*** Opening of Dataset excerpt ***

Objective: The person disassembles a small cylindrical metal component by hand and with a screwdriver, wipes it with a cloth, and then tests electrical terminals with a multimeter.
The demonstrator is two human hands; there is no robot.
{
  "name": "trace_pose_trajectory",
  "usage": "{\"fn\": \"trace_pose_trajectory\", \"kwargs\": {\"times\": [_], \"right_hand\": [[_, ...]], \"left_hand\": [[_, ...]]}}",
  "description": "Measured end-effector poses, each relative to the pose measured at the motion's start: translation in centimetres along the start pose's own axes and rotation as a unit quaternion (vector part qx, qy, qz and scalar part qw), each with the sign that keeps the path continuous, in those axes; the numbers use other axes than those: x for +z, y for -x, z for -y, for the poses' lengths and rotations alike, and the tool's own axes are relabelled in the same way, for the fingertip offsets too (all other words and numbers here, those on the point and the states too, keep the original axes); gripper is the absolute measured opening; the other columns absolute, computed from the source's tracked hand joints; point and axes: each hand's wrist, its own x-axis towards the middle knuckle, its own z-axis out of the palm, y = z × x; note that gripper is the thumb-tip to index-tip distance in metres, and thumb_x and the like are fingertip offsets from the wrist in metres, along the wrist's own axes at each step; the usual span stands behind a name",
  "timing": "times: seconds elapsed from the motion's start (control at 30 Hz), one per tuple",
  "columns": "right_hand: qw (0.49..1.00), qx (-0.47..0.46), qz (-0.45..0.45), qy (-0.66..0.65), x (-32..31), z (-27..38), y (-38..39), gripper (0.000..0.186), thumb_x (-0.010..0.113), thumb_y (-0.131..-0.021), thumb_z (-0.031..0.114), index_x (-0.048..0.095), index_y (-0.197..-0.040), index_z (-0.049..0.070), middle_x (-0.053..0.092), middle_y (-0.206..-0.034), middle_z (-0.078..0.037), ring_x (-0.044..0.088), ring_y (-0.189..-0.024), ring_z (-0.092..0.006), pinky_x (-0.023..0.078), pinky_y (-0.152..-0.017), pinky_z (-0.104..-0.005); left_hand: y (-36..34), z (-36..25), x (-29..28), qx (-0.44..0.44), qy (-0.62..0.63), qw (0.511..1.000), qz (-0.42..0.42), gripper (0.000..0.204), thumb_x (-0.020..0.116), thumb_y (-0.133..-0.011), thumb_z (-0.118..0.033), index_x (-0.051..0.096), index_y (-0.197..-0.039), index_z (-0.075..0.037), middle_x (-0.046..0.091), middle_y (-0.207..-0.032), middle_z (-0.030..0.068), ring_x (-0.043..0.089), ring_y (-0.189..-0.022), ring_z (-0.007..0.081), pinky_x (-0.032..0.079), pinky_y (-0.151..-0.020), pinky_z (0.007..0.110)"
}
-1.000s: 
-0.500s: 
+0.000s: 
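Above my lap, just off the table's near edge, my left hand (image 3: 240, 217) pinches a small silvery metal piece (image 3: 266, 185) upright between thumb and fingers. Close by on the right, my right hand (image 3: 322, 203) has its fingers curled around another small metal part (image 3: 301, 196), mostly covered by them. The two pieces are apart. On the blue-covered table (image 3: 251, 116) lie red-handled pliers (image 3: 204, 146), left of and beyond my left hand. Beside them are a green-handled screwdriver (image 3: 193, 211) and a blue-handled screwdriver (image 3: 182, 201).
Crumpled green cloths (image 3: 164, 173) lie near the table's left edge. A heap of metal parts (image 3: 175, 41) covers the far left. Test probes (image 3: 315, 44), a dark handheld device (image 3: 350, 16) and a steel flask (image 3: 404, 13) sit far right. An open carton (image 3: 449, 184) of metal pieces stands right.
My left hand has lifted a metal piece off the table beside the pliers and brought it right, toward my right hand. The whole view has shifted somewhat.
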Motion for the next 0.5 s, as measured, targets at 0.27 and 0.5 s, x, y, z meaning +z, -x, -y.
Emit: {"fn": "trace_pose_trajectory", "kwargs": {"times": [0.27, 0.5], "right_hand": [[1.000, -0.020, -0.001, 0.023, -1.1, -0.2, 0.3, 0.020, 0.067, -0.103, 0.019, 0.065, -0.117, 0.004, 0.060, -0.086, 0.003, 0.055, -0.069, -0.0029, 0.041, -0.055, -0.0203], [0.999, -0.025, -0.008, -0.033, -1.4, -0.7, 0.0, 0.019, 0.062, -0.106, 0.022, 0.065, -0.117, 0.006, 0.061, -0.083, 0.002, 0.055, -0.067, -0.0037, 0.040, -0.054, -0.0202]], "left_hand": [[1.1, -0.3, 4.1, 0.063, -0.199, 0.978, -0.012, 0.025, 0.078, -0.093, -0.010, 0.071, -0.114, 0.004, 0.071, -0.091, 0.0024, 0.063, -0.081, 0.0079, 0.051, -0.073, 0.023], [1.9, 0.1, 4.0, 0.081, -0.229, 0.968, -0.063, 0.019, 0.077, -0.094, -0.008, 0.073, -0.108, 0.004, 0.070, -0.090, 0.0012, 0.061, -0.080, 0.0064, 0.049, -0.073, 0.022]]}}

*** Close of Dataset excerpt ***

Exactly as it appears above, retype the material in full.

Objective: The person disassembles a small cylindrical metal component by hand and with a screwdriver, wipes it with a cloth, and then tests electrical terminals with a multimeter.
The demonstrator is two human hands; there is no robot.
{
  "name": "trace_pose_trajectory",
  "usage": "{\"fn\": \"trace_pose_trajectory\", \"kwargs\": {\"times\": [_], \"right_hand\": [[_, ...]], \"left_hand\": [[_, ...]]}}",
  "description": "Measured end-effector poses, each relative to the pose measured at the motion's start: translation in centimetres along the start pose's own axes and rotation as a unit quaternion (vector part qx, qy, qz and scalar part qw), each with the sign that keeps the path continuous, in those axes; the numbers use other axes than those: x for +z, y for -x, z for -y, for the poses' lengths and rotations alike, and the tool's own axes are relabelled in the same way, for the fingertip offsets too (all other words and numbers here, those on the point and the states too, keep the original axes); gripper is the absolute measured opening; the other columns absolute, computed from the source's tracked hand joints; point and axes: each hand's wrist, its own x-axis towards the middle knuckle, its own z-axis out of the palm, y = z × x; note that gripper is the thumb-tip to index-tip distance in metres, and thumb_x and the like are fingertip offsets from the wrist in metres, along the wrist's own axes at each step; the usual span stands behind a name",
  "timing": "times: seconds elapsed from the motion's start (control at 30 Hz), one per tuple",
  "columns": "right_hand: qw (0.49..1.00), qx (-0.47..0.46), qz (-0.45..0.45), qy (-0.66..0.65), x (-32..31), z (-27..38), y (-38..39), gripper (0.000..0.186), thumb_x (-0.010..0.113), thumb_y (-0.131..-0.021), thumb_z (-0.031..0.114), index_x (-0.048..0.095), index_y (-0.197..-0.040), index_z (-0.049..0.070), middle_x (-0.053..0.092), middle_y (-0.206..-0.034), middle_z (-0.078..0.037), ring_x (-0.044..0.088), ring_y (-0.189..-0.024), ring_z (-0.092..0.006), pinky_x (-0.023..0.078), pinky_y (-0.152..-0.017), pinky_z (-0.104..-0.005); left_hand: y (-36..34), z (-36..25), x (-29..28), qx (-0.44..0.44), qy (-0.62..0.63), qw (0.511..1.000), qz (-0.42..0.42), gripper (0.000..0.204), thumb_x (-0.020..0.116), thumb_y (-0.133..-0.011), thumb_z (-0.118..0.033), index_x (-0.051..0.096), index_y (-0.197..-0.039), index_z (-0.075..0.037), middle_x (-0.046..0.091), middle_y (-0.207..-0.032), middle_z (-0.030..0.068), ring_x (-0.043..0.089), ring_y (-0.189..-0.022), ring_z (-0.007..0.081), pinky_x (-0.032..0.079), pinky_y (-0.151..-0.020), pinky_z (0.007..0.110)"
}
-1.000s: 
-0.500s: 
+0.000s: 
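Above my lap, just off the table's near edge, my left hand (image 3: 240, 217) pinches a small silvery metal piece (image 3: 266, 185) upright between thumb and fingers. Close by on the right, my right hand (image 3: 322, 203) has its fingers curled around another small metal part (image 3: 301, 196), mostly covered by them. The two pieces are apart. On the blue-covered table (image 3: 251, 116) lie red-handled pliers (image 3: 204, 146), left of and beyond my left hand. Beside them are a green-handled screwdriver (image 3: 193, 211) and a blue-handled screwdriver (image 3: 182, 201).
Crumpled green cloths (image 3: 164, 173) lie near the table's left edge. A heap of metal parts (image 3: 175, 41) covers the far left. Test probes (image 3: 315, 44), a dark handheld device (image 3: 350, 16) and a steel flask (image 3: 404, 13) sit far right. An open carton (image 3: 449, 184) of metal pieces stands right.
My left hand has lifted a metal piece off the table beside the pliers and brought it right, toward my right hand. The whole view has shifted somewhat.
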Motion for the next 0.5 s, as measured, targets at 0.27 and 0.5 s, x, y, z meaning +z, -x, -y.
Emit: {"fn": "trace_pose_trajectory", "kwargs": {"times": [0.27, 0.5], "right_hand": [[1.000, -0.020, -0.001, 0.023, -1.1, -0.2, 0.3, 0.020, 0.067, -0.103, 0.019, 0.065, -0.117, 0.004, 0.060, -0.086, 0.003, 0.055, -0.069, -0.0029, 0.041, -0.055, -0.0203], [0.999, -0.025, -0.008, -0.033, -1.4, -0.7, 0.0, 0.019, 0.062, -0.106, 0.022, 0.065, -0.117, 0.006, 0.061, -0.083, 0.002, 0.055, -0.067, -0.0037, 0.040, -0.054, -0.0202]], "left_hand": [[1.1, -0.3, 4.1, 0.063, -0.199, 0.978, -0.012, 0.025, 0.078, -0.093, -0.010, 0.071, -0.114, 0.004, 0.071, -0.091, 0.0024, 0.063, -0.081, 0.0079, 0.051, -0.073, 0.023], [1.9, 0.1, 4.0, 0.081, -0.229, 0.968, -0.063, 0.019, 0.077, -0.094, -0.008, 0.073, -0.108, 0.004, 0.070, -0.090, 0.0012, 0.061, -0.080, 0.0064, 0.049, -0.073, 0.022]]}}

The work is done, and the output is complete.